• TASK TO COMPLETE
Scan the listing below for lines with the word "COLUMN". Report how many there are, as a number alone.

[SUPPLIED DATA]

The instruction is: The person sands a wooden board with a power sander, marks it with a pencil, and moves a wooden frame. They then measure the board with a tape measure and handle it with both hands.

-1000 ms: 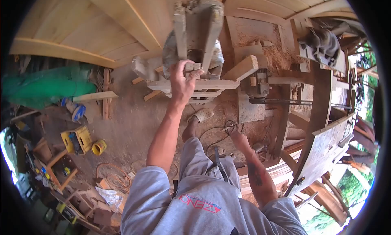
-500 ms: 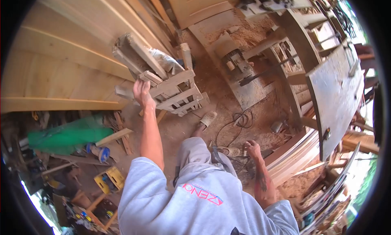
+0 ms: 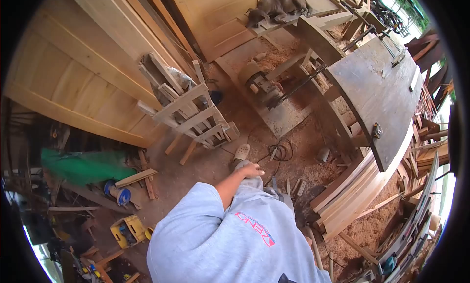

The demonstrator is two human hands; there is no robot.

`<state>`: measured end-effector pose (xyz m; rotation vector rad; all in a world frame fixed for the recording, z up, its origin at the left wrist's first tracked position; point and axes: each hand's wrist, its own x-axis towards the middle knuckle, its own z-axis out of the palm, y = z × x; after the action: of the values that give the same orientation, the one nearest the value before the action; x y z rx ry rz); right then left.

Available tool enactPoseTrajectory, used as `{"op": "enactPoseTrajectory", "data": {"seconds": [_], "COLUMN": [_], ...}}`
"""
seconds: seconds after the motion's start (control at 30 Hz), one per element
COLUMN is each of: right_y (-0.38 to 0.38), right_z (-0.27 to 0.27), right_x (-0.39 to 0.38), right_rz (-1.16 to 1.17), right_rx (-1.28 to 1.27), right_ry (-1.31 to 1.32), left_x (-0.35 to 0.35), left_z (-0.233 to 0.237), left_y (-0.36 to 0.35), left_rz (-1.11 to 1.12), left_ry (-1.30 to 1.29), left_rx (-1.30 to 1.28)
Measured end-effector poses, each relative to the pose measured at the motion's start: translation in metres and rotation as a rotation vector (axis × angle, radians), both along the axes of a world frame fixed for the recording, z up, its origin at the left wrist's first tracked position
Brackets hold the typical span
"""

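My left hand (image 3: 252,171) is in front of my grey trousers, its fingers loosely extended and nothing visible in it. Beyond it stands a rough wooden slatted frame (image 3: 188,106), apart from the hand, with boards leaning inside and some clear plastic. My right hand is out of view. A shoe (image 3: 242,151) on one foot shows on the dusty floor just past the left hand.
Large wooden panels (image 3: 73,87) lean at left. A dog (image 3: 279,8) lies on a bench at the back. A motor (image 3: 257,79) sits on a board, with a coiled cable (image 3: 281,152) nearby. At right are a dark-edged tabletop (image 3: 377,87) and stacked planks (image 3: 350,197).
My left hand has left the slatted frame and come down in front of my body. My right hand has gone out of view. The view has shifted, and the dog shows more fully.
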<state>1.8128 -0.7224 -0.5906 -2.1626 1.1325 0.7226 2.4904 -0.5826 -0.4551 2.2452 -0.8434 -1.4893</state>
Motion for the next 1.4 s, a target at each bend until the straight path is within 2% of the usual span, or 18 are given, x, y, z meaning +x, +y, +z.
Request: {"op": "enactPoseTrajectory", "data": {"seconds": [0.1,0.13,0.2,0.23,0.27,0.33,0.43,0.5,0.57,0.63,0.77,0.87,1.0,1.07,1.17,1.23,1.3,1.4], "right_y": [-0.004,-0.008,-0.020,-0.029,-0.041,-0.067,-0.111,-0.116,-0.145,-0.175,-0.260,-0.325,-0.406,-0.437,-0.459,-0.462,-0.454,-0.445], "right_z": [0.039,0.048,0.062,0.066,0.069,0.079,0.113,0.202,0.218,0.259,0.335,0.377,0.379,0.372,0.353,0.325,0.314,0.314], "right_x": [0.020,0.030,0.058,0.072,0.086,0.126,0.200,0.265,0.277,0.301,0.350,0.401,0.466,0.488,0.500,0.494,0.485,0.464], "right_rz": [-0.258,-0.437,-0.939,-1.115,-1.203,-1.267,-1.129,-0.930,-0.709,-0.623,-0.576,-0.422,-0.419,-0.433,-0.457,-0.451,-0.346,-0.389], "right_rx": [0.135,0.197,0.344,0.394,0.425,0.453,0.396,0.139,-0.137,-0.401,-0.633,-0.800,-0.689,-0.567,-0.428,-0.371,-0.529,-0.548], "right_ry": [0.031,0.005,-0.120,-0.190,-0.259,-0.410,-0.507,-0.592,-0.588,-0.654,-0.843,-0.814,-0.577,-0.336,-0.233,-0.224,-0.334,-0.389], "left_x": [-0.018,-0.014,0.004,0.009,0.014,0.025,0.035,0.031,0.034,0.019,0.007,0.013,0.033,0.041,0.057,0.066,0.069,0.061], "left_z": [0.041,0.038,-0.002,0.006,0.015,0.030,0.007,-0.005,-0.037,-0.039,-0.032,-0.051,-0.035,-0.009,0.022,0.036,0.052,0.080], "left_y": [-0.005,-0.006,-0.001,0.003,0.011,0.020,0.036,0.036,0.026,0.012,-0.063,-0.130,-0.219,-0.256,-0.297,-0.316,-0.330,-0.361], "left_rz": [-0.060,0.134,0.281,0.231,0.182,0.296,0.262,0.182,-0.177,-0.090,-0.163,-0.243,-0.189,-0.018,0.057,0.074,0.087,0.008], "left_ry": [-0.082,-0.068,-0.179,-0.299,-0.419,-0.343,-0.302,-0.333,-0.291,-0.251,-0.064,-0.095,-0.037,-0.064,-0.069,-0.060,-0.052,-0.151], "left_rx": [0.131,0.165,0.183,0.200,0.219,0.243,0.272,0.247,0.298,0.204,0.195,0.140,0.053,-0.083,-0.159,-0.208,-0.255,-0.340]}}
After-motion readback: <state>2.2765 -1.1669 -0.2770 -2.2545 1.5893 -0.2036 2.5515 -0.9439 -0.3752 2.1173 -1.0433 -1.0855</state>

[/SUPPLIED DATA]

• THE COMPLETED TASK
2